Sztuczna inteligencja wspiera dubbingowanie filmów
Dubbing z zastosowaniem AI nie jest idealny, ale i tak lepszy niż tradycyjny
Przygotowywanie kopii filmów i programów telewizyjnych dla obcojęzycznej publiczności nigdy nie było idealne. W latach 70. i 80. brak ciągłości między ustami aktora a wypowiadanymi prze niego słowami był często powodem wielu żartów. Do dzisiaj nie ma nic bardziej irytującego w oglądaniu filmu z dubbingiem niż ruchy ust aktora, które „rozjeżdżają się" ze słowami wypowiadanymi przez osobę podkładającą swój głos.

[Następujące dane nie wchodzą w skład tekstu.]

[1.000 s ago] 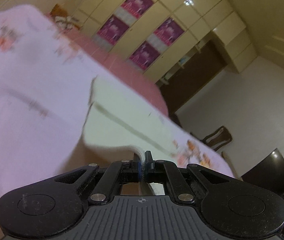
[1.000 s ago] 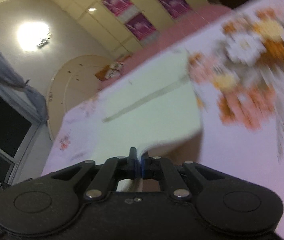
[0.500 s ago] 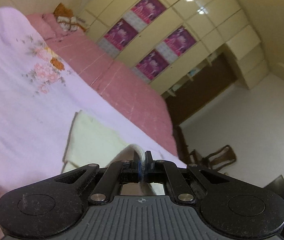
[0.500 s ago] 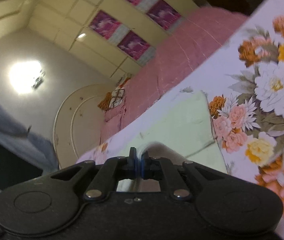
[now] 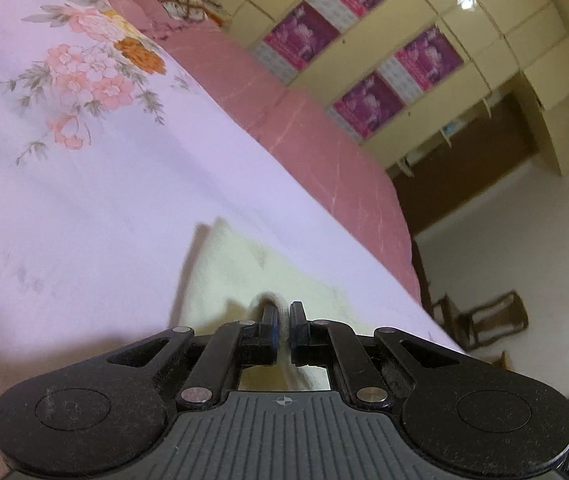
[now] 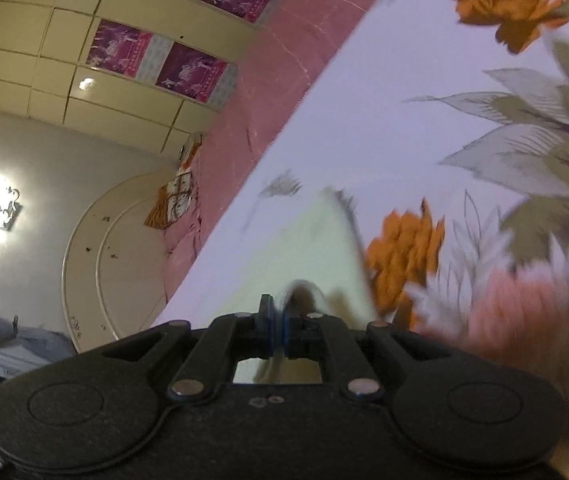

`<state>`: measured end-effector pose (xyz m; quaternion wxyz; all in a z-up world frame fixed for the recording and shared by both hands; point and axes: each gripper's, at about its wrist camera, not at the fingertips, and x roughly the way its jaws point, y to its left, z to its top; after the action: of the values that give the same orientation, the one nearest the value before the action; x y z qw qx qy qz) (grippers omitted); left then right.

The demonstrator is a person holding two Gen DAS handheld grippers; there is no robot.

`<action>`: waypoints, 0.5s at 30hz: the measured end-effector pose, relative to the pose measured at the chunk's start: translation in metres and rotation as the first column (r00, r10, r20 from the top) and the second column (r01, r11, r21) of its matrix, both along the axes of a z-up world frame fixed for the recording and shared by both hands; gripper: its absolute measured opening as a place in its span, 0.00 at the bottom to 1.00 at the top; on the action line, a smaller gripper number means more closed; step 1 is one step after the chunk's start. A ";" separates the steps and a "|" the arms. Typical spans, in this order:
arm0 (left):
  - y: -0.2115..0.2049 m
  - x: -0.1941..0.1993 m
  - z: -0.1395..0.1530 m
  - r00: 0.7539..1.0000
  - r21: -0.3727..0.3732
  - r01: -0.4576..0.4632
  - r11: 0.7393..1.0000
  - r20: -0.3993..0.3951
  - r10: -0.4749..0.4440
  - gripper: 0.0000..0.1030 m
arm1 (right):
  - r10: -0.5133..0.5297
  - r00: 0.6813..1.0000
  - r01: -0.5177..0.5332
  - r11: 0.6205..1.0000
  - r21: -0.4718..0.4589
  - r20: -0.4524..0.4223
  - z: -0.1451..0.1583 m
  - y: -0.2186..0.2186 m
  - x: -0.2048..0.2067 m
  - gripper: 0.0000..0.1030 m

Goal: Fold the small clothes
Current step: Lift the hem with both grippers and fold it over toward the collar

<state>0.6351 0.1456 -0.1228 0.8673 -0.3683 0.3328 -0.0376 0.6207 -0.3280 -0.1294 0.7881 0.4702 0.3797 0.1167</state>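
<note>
Two wrist views over a bed during a folding pass. The pale yellow cloth (image 5: 240,268) lies on the floral bedsheet (image 5: 84,184) in the lower centre of the left view, and appears again in the lower centre of the right view, just left of an orange printed flower.

Left gripper (image 5: 282,316): jaws nearly closed, with a narrow gap through which a raised edge of the cloth passes; the edge seems pinched, though the slight gap and blur leave the firmness of the hold uncertain.

Right gripper (image 6: 278,312): jaws pressed almost together on a lifted loop of the same cloth, blurred at the tips.

Each gripper takes one corner or edge of the near side, probably so that this side can be carried over the flat part as one straight fold; holding at two points keeps the edge taut and level. The low, forward-leaning pose suggests the carried edge is being laid down onto the layer beneath.

Background: a pink bedspread (image 5: 304,140) in the upper middle, and cream cabinets carrying purple posters (image 5: 304,36) at upper right of the left view. No brand, label or legible writing is visible; the poster print is too small to read.
</note>
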 end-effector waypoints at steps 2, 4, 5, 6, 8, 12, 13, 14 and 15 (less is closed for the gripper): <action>0.005 0.004 -0.005 1.000 -0.024 0.001 1.000 0.027 0.000 0.05 | -0.018 0.999 0.017 1.000 0.005 0.040 -0.003 -0.003 0.004 0.32; 0.009 0.005 -0.004 0.998 0.011 -0.017 1.000 0.053 0.016 0.59 | -0.050 0.994 0.051 0.999 -0.003 0.093 -0.001 -0.008 0.002 0.40; 0.010 0.003 -0.001 0.997 0.051 -0.035 0.998 0.071 0.031 0.69 | -0.059 0.991 0.060 0.998 -0.010 0.120 0.001 -0.011 0.000 0.40; 0.008 0.003 0.002 0.995 0.099 -0.034 0.994 0.099 0.025 0.71 | -0.059 0.987 0.062 0.998 -0.017 0.147 0.004 -0.012 -0.002 0.39; 0.003 0.010 0.006 0.994 0.157 0.016 0.987 0.103 -0.032 0.70 | -0.032 0.982 0.047 0.996 -0.080 0.184 0.011 -0.010 -0.005 0.37; -0.014 0.028 0.013 0.986 0.280 0.117 0.953 0.083 -0.146 0.47 | 0.098 0.977 -0.038 0.955 -0.294 0.192 0.025 0.005 0.000 0.34; -0.019 0.033 0.013 0.983 0.313 0.138 0.940 0.072 -0.168 0.47 | 0.128 0.974 -0.060 0.940 -0.336 0.185 0.026 0.011 0.001 0.33; -0.020 0.035 0.015 0.981 0.334 0.154 0.930 0.063 -0.185 0.47 | 0.158 0.971 -0.081 0.923 -0.376 0.179 0.026 0.017 0.002 0.33; -0.024 0.038 0.015 0.977 0.358 0.176 0.917 0.050 -0.207 0.47 | 0.178 0.969 -0.095 0.908 -0.407 0.170 0.027 0.021 0.003 0.32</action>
<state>0.6735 0.1219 -0.1076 0.9249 -0.1710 0.3305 -0.0781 0.6234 -0.3065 -0.1021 0.8912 0.2589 0.3451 0.1400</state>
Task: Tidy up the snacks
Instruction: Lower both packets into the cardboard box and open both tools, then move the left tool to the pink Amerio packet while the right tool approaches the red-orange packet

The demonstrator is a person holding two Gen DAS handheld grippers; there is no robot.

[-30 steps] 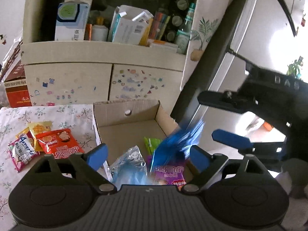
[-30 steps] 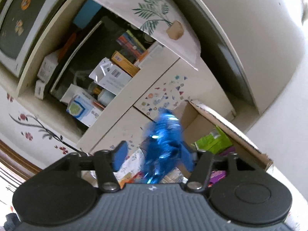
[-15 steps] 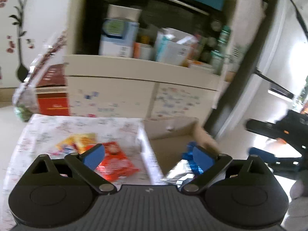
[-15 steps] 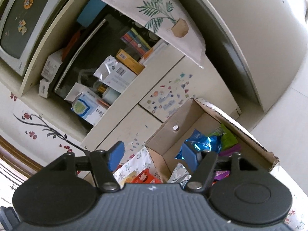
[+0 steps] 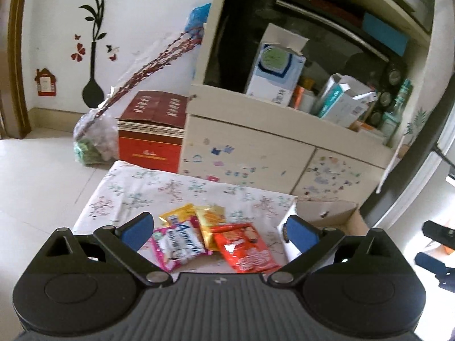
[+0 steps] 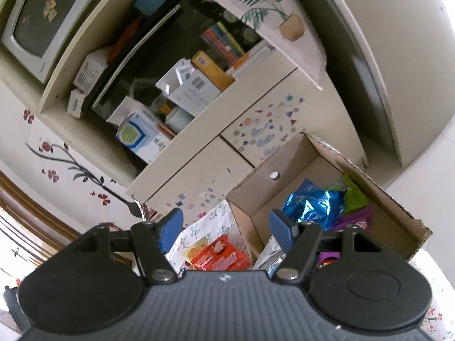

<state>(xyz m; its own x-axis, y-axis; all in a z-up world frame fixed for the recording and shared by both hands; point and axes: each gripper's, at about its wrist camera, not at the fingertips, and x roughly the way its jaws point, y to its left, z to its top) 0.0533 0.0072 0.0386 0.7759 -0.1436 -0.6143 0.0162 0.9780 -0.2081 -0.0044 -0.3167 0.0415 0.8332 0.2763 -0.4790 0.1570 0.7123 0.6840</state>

Startup Flawless znalazł rozwiązanie tego problemu: deepfake'i. Często myślimy o nich w kontekście manipulowania całym obrazem osoby lub sceną. Narzędzie wymyślone przez Flawless skupia się tylko na jednym elemencie: ustach. Rzecz jest wyjątkowo prosta: klient dostarcza wideo z filmu lub programu telewizyjnego wraz z dubbingiem nagranym przez aktorów.
Nowe usta mówią
Model uczenia maszynowego tworzy następnie nowe ruchy ust, które pasują do przetłumaczonej mowy i automatycznie wklejają te nowe usta do twarzy aktora. – Kiedy oglądamy tak zdubbingowany materiał, błędny ruch ust ani drażniące słowo nie zakłócają nam przyjemności odbioru – powiedział serwisowi The Verge Nick Lynes, współzałożyciel Flawless. Algorytmy uczenia maszynowego z tego rodzaju zadaniem radzą sobie nieźle – dubbing przy współudziale sztucznej inteligencji nie jest w 100 procentach idealny, ale i tak dużo płynniejszy niż tradycyjny. Jak sobie radzi nowe narzędzie do tworzenia deepfake'ów, można je zobaczyć i usłyszeć we fragmencie filmu, zawierającym francuską wersję klasycznego dramatu prawniczego z 1992 roku „A Few Good Men", z udziałem Jacka Nicholsona i Toma Cruise'a.
Tym, co przekonuje najbardziej, jest fakt, że Deepfake Dubs jest tanie i szybkie w tworzeniu dubbingu, co daje nadzieję, że tak dubbingowane treści mogą łatwiej niż kiedykolwiek dotrzeć na rynki międzynarodowe, zwłaszcza przy udziale takich platform jak Netflix czy Amazon.